When and how remain large outstanding questions, but lawmakers stressed Obama’s invitation to bipartisan members to the televised summit is among the last steps on the long road to reform.

Rep. Loretta Sanchez (D-CA) said on a conference call with reporters today they are “not starting from scratch” despite Republicans calls to do just that.

Rep. Chris Van Hollen said repeatedly the compromise is 90 percent done, and said Obama would put “all the facts on the table” and give Republicans another chance to present their ideas.

“The House and Senate are very close to reaching a final agreement,” Van Hollen said.Sanchez pointed out that several key GOP planks outlined on the Republican National Committee Web site already are part of the health care bills passed by the House and Senate.

Rep. Rosa DeLauro (D-CT) said not passing a measure given the dire state of the health care system will mean that lawmakers “will pay a heavy price at the next election.”

DeLauro offered “a strong and vigorous yes” that talks are continuing despite what seems to be a standstill on Capitol Hill since Republican Scott Brown won the Senate election in Massachusetts.
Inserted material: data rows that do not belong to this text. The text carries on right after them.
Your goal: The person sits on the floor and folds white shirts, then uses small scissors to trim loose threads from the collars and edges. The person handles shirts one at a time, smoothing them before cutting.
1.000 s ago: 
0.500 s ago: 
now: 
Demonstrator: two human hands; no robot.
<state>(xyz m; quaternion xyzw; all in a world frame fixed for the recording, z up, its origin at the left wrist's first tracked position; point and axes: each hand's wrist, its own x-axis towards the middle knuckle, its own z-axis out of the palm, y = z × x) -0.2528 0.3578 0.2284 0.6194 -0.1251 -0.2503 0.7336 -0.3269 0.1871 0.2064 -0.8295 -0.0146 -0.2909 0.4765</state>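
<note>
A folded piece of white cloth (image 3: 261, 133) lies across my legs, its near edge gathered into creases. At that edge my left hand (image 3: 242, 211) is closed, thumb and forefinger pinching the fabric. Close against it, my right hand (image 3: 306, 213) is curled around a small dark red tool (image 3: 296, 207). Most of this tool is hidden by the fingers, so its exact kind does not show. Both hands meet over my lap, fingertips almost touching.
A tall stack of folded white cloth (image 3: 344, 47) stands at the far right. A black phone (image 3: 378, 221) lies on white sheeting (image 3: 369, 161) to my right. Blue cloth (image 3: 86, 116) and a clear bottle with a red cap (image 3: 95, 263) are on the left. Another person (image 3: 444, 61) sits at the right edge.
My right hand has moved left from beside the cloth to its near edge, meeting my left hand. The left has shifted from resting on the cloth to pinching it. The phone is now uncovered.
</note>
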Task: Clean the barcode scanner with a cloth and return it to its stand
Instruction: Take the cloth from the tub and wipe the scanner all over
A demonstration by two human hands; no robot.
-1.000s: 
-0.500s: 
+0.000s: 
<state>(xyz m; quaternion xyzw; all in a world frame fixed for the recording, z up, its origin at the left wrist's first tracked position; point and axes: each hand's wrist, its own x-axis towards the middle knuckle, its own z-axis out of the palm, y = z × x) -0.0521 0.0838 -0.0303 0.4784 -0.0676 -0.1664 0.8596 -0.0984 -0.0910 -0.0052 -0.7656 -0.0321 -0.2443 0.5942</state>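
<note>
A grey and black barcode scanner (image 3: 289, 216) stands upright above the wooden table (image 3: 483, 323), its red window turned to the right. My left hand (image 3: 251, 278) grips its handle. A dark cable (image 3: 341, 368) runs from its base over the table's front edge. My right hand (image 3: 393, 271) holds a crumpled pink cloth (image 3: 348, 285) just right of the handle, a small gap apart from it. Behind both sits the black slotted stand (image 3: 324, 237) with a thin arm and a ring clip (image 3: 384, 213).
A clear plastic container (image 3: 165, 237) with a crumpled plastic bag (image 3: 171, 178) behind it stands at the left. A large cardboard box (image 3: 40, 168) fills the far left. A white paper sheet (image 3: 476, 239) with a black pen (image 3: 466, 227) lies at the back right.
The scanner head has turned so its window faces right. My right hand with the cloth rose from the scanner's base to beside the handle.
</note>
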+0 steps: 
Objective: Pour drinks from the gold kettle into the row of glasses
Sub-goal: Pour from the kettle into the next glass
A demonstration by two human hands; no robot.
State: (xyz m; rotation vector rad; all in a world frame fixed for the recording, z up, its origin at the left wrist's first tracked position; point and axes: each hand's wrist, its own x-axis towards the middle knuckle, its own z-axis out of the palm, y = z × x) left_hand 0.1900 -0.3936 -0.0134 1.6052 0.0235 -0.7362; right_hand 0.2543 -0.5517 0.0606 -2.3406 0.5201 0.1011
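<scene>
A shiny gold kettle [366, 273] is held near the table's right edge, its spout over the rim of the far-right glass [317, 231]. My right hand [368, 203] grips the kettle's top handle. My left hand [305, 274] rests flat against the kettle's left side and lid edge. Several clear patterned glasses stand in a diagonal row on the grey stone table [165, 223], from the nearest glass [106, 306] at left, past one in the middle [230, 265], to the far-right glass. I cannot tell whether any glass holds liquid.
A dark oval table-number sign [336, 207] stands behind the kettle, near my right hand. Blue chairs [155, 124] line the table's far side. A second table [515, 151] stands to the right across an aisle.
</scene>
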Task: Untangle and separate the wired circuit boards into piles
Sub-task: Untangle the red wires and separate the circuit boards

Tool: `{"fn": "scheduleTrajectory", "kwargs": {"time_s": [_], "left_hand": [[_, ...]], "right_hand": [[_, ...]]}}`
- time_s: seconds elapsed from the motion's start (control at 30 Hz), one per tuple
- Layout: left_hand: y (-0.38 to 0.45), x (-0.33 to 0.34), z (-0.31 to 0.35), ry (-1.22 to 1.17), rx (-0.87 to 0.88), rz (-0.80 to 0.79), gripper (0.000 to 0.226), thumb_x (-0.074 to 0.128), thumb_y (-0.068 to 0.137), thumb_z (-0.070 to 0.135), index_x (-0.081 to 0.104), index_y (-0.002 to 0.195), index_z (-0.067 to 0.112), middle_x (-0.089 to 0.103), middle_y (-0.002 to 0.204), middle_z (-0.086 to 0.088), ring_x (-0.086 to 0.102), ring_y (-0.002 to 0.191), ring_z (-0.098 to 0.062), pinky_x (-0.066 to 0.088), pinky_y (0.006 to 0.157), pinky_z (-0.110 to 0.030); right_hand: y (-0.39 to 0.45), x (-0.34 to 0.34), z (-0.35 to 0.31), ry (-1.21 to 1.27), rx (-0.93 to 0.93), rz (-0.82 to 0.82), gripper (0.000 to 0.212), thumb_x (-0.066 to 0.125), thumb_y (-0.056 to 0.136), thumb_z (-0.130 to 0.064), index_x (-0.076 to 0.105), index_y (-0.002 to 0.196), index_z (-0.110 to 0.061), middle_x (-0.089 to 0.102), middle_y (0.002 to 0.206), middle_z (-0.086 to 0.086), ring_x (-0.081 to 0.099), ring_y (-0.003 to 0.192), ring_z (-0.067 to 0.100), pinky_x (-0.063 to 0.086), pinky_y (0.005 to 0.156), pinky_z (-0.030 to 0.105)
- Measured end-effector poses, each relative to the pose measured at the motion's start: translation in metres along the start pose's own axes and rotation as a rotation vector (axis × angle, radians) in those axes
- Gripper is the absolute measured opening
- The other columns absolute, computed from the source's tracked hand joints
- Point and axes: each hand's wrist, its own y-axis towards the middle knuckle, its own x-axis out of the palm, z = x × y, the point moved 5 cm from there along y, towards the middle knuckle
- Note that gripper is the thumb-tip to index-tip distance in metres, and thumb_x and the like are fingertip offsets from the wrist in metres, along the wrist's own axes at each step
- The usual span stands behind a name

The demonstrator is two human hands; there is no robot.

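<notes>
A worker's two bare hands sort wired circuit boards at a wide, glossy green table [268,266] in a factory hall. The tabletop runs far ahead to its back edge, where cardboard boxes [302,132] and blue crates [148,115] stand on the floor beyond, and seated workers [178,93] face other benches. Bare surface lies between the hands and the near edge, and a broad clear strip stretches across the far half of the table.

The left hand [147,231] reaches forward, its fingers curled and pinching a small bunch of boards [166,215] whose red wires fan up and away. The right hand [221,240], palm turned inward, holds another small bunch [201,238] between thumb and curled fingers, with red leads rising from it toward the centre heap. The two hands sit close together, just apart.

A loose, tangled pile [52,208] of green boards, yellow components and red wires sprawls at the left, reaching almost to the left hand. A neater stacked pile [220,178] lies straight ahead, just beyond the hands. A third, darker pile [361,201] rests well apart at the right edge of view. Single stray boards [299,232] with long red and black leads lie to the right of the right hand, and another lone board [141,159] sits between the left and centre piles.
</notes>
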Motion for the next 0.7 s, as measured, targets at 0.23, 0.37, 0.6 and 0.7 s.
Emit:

Even though the White House specifically said that Obama would post “online the text of a proposed health insurance reform package” before the summit next week, these Congressional leaders today repeatedly dodged saying they weren’t sure if the president would present a plan orally or in written form. (White House Press Secretary Robert Gibbs said yesterday people should “stay tuned” and refused to offer any more details.)

Meanwhile, the Washington Post reports that Senate Democratic leadership aides say reconciliation is still an option and that members want health care “off the agenda” quickly.

The Post also reports that most of the health care talks are about the tax on high-end plans and “the House leadership may sign on to the compromise even without a tweak to the Cadillac tax, according to a senior leadership aide.”